Quand La Droite Joue À La Frontière : Wauquiez, Le Pen Et L’Art De Ne Pas Choisir
Petite balade sarcastique sur les chemins tortueux de la droite française en quête d’âme (ou d’électeurs)
On m’a souvent dit que la politique était une affaire de conviction. Mais en observant « le théâtre post-macronien de la droite républicaine », j’en viens à croire que c’est surtout une affaire de GPS mal réglé. Prenons Laurent Wauquiez. L’homme se veut « chef de file d’une droite forte », mais sans trop dire avec qui, ni contre quoi, ni dans quel sens. Il répète qu’il ne s’alliera « jamais avec le RN », tout en reprenant à son compte « 90 % de leur logiciel idéologique », comme l’a si finement analysé Le Monde ([Source]).
Il faut dire que l’exercice est périlleux : « parler comme Marine Le Pen sans être Marine Le Pen », c’est un peu comme vouloir faire du heavy metal avec une flûte à bec. On comprend l’intention, on apprécie la virtuosité rhétorique, mais le public hésite entre l’ironie et l’ennui. Dans le rôle du centriste modéré (ou du punching-ball idéologique, selon les jours), François Bayrou, toujours prêt à tendre la main, à condition qu’on ne la morde pas trop fort. Face à lui, Wauquiez enfile son gilet pare-balles verbal et dénonce tour à tour « l’assistanat », « l’angélisme », « le laxisme fiscal ». On attend la suite de la collection automne-hiver avec impatience.
Pendant ce temps, Bruno Retailleau, autre pilier des Républicains, peaufine sa posture d’« homme plus droit que la droite ». Il faut croire que chez LR, la compétition se fait désormais à qui aura la ligne la plus droite sur l’échiquier, même si cela signifie risquer de tomber du plateau.

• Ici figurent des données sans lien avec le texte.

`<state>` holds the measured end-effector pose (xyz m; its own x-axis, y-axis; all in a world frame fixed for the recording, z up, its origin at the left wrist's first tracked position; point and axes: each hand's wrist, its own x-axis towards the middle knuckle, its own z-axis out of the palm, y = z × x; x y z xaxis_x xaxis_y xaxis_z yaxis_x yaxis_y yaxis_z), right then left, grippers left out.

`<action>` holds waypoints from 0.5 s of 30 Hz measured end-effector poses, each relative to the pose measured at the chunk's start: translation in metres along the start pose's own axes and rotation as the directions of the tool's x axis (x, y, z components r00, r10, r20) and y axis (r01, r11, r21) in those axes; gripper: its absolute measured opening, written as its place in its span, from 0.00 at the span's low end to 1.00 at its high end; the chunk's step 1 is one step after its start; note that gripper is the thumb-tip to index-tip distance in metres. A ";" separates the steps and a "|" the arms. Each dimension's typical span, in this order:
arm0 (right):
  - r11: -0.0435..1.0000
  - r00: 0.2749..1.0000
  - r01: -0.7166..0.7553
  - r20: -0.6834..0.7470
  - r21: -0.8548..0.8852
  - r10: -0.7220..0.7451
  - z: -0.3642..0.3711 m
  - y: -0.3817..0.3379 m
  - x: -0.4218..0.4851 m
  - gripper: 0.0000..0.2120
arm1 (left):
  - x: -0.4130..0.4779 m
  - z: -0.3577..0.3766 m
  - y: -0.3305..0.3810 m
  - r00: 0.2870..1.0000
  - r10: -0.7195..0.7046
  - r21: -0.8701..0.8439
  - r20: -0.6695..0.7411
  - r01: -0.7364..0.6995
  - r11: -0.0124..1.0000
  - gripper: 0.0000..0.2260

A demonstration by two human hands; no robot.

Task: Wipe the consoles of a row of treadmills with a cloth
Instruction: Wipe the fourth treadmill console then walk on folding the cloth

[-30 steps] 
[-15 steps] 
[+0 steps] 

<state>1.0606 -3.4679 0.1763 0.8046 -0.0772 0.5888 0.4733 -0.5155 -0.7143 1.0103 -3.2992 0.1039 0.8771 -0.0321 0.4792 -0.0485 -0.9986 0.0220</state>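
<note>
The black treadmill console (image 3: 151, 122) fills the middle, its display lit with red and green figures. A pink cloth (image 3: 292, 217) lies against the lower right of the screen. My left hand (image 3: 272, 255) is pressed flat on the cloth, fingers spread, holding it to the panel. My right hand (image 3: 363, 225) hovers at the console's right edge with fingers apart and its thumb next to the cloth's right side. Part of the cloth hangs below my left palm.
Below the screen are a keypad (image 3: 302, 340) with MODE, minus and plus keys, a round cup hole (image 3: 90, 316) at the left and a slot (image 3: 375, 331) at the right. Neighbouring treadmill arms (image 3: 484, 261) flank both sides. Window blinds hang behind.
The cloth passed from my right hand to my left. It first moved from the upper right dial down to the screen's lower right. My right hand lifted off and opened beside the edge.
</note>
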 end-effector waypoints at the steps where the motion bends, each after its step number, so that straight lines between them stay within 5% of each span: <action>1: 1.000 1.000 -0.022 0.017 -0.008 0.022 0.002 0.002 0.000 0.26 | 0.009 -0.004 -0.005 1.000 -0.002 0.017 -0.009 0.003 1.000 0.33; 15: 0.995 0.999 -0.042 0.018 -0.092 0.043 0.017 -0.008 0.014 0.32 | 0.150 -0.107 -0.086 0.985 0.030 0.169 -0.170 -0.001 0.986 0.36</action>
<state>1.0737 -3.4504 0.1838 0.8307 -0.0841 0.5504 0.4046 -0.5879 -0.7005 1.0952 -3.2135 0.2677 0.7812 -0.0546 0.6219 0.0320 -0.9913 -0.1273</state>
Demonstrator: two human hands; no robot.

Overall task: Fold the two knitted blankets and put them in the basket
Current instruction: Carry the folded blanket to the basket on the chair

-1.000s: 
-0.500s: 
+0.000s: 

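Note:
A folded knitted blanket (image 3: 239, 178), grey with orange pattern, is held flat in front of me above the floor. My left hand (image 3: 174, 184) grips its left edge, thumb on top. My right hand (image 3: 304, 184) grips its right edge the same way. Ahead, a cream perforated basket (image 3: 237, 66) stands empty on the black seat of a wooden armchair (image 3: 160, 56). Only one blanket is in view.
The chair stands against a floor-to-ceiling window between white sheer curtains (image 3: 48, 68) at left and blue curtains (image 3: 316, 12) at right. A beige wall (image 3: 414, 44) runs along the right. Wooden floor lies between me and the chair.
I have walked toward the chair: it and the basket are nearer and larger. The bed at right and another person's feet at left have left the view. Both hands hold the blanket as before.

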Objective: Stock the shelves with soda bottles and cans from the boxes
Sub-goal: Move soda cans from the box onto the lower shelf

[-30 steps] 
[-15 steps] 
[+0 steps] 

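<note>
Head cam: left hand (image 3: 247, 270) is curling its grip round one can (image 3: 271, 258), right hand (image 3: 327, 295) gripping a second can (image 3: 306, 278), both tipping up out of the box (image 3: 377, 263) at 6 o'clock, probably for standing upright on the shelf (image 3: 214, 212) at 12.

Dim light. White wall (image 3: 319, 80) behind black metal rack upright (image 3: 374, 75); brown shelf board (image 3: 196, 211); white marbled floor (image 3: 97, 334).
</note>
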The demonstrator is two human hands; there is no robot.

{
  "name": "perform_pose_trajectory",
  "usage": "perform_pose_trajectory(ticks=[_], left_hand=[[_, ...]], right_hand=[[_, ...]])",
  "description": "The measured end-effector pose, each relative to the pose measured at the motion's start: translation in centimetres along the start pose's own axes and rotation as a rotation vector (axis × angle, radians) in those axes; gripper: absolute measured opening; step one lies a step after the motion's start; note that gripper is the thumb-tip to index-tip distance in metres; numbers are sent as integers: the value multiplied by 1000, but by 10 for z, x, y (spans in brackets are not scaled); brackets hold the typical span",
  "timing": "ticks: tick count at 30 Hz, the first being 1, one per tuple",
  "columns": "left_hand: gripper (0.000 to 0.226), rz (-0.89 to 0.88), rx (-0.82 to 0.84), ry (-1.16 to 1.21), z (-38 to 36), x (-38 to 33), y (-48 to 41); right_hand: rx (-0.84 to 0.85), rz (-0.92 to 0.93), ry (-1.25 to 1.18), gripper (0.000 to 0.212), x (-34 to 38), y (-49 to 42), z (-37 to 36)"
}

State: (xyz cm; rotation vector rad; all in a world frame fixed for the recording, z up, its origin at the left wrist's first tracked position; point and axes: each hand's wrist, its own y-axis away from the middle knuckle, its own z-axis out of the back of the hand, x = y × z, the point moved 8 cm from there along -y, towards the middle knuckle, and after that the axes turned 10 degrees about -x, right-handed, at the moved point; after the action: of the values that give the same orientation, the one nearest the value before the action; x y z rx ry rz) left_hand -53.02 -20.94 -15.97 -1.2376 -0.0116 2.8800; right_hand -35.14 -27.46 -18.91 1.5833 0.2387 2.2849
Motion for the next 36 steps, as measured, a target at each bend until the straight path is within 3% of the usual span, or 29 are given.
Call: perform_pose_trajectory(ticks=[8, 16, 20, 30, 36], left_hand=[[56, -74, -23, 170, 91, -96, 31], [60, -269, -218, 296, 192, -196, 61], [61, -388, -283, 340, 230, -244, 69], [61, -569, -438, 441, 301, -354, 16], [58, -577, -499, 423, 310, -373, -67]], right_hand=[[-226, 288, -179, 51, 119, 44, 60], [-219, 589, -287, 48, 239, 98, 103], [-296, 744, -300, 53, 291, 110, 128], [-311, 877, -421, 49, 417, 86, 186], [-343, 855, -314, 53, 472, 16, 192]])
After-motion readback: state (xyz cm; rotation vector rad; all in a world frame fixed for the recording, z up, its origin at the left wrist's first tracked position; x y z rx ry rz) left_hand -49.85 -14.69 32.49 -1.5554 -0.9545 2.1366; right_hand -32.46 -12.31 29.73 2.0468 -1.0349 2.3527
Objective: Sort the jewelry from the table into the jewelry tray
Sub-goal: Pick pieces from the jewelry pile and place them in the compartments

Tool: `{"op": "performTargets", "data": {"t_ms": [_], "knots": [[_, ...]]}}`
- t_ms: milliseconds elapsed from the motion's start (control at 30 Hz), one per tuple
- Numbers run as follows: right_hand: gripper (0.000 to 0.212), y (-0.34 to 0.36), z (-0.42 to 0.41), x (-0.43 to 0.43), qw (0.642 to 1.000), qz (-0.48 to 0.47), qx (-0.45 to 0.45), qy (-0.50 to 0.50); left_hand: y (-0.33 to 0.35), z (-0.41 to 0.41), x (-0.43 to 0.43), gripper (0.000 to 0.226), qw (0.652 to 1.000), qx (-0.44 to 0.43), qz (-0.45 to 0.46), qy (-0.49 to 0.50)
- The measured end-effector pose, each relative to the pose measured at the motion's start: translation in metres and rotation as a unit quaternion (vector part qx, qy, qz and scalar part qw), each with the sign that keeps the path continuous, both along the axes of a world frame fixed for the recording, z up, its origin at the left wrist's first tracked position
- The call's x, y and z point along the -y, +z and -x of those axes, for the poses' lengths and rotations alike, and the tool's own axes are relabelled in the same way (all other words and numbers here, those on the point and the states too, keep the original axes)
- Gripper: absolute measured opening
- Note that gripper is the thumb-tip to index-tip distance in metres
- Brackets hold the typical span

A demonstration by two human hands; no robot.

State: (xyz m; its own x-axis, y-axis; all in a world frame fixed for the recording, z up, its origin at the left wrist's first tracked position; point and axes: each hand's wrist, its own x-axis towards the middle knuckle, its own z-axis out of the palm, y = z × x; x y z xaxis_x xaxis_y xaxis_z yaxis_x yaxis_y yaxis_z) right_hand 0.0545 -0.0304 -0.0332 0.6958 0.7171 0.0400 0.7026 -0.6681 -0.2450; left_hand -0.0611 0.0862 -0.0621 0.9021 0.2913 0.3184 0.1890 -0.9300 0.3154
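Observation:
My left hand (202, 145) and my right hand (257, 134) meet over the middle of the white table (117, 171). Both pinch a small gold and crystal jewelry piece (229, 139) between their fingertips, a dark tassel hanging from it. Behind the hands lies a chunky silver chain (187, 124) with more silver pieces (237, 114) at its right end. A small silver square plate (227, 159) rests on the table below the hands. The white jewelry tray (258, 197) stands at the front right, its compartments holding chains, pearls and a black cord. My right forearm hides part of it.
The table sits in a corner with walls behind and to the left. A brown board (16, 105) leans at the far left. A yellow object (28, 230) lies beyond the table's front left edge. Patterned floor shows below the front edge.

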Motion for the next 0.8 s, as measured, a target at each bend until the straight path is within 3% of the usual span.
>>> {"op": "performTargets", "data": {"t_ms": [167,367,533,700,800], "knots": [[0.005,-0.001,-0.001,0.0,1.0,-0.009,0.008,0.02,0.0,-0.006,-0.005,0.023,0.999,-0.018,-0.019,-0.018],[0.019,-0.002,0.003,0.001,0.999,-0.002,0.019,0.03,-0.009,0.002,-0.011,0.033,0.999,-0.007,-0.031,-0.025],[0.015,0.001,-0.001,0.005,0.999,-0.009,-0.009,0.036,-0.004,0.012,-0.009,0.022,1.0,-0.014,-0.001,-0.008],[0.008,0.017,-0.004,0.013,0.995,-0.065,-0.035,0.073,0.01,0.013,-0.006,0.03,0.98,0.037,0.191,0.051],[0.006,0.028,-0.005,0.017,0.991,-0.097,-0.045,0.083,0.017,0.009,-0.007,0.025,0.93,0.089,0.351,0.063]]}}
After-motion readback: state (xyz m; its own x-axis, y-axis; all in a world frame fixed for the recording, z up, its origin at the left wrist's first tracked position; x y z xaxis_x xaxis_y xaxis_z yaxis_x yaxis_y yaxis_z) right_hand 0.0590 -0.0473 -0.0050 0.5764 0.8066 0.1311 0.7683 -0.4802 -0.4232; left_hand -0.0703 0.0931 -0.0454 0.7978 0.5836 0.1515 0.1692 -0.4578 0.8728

Pendant ce temps-là, la base électorale hésite entre abstention et vote utile pour le RN. Parce qu’après tout, « si c’est pour voter pour une copie, autant choisir l’original », comme aiment à le répéter les communicant·e·s de Marine Le Pen.
La crise identitaire de la droite est telle qu’on pourrait la croire sortie d’un séminaire de développement personnel. Elle cherche son « moi profond », mais se cogne constamment contre les murs du réel électoral. Les sondages ? Volatils. Les alliances ? Toxiques. Le discours ? Dur, mais pas trop. Et pendant ce temps, le RN s’installe confortablement dans un costume de respectabilité qu’on lui taille sur mesure en face.
Alors bien sûr, il y a la fameuse stratégie « gaullienne républicaine d’ordre » que Wauquiez agite comme un talisman. Une promesse : « parler de frontières sans sombrer dans la haine, d’autorité sans renier la démocratie, de culture sans exclusion ». Tout cela est noble. Très noble. Tellement noble qu’on en oublierait presque qu’elle n’existe qu’à l’état d’intention, sans ligne claire, ni équipe stable pour la porter.
Mais le pire, c’est peut-être que cette ambiguïté est stratégique. Le vrai projet, c’est de « rester suffisamment flou pour plaire à tout le monde et surtout ne fâcher personne ». Ce n’est plus un parti, c’est une boutique de déguisements politiques. On y vend de la fermeté, du patriotisme, un brin de souveraineté, emballé dans un joli papier « républicain » pour rassurer les modéré·e·s.
Pendant ce temps, l’Europe regarde la France glisser lentement vers une droite identitaire assumée, mais toujours niée. Bruxelles note avec intérêt cette « droitisation douce » qui ne dit pas son nom. Les électeurs, eux, risquent de trancher plus brutalement lors des prochaines échéances.
Si j’étais conseillère de Laurent Wauquiez (et heureusement, je ne le suis pas), je lui proposerais de choisir : la copie ou l’original, l’ordre ou le désordre, le centre ou la marge. Mais surtout, de parler moins fort pour se faire mieux entendre.